::: Data section :::

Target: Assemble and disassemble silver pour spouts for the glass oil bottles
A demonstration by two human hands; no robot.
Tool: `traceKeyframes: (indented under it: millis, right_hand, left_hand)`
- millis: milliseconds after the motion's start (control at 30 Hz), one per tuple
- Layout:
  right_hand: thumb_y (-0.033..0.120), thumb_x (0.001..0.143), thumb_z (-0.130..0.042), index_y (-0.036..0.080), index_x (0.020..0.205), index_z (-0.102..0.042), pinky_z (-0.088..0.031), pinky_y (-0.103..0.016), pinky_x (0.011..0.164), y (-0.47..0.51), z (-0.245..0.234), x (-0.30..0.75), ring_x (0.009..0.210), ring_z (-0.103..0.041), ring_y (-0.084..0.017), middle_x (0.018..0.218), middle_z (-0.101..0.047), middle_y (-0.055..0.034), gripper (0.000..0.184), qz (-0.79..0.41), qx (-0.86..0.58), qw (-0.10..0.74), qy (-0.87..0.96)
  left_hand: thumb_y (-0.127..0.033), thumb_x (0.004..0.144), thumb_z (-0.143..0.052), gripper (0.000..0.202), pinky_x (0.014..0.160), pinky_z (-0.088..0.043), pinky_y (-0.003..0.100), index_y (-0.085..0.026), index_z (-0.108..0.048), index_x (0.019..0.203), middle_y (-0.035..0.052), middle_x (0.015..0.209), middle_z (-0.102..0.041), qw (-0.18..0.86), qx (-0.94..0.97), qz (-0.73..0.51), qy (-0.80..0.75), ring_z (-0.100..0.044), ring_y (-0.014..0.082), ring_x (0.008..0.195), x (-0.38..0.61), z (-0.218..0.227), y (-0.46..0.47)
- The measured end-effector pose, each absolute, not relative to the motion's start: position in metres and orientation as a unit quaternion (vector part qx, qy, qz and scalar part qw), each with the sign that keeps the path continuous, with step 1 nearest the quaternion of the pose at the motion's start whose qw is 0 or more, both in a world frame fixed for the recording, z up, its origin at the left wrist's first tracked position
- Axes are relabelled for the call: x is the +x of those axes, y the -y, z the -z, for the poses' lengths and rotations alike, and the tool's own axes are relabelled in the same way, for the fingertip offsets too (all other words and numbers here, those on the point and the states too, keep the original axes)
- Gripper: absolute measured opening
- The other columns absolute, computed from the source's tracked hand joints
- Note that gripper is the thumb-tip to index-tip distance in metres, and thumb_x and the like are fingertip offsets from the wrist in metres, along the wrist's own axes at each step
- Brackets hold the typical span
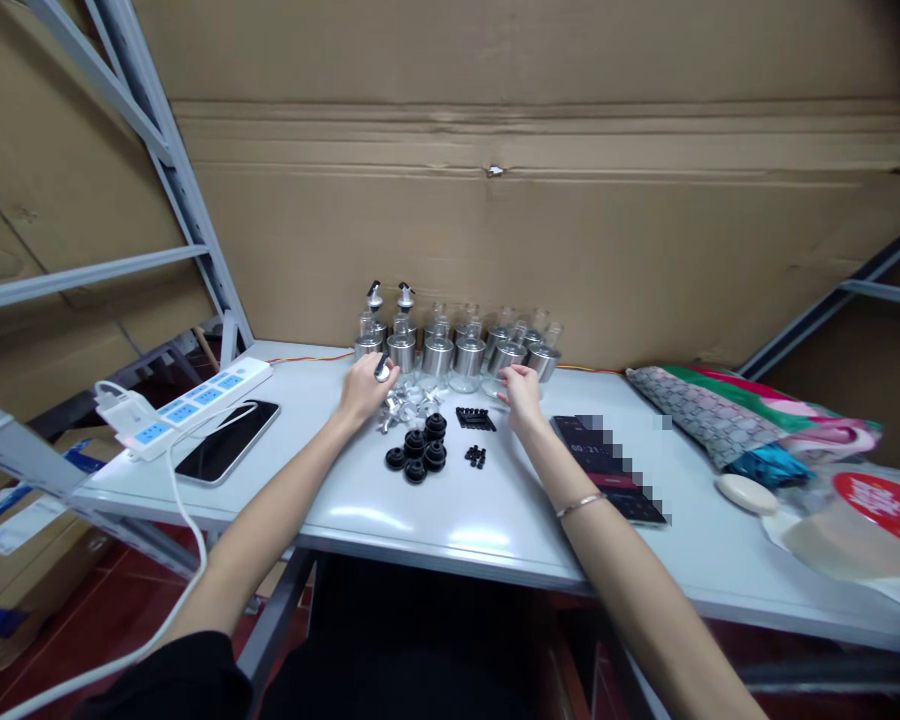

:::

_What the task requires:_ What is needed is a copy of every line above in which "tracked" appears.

_Exercise output:_
- The measured end-effector pose, each absolute, not relative to the motion's start: position in metres and orientation as a unit quaternion (vector part qx, qy, qz and scalar part qw), each with the sign that keeps the path continuous, with step 1 nearest the quaternion of the pose at the motion's start whose qw is 0 or more, both in a world frame fixed for the recording, z up, its origin at the left wrist's first tracked position
- The other columns absolute, computed from the source's tracked hand joints

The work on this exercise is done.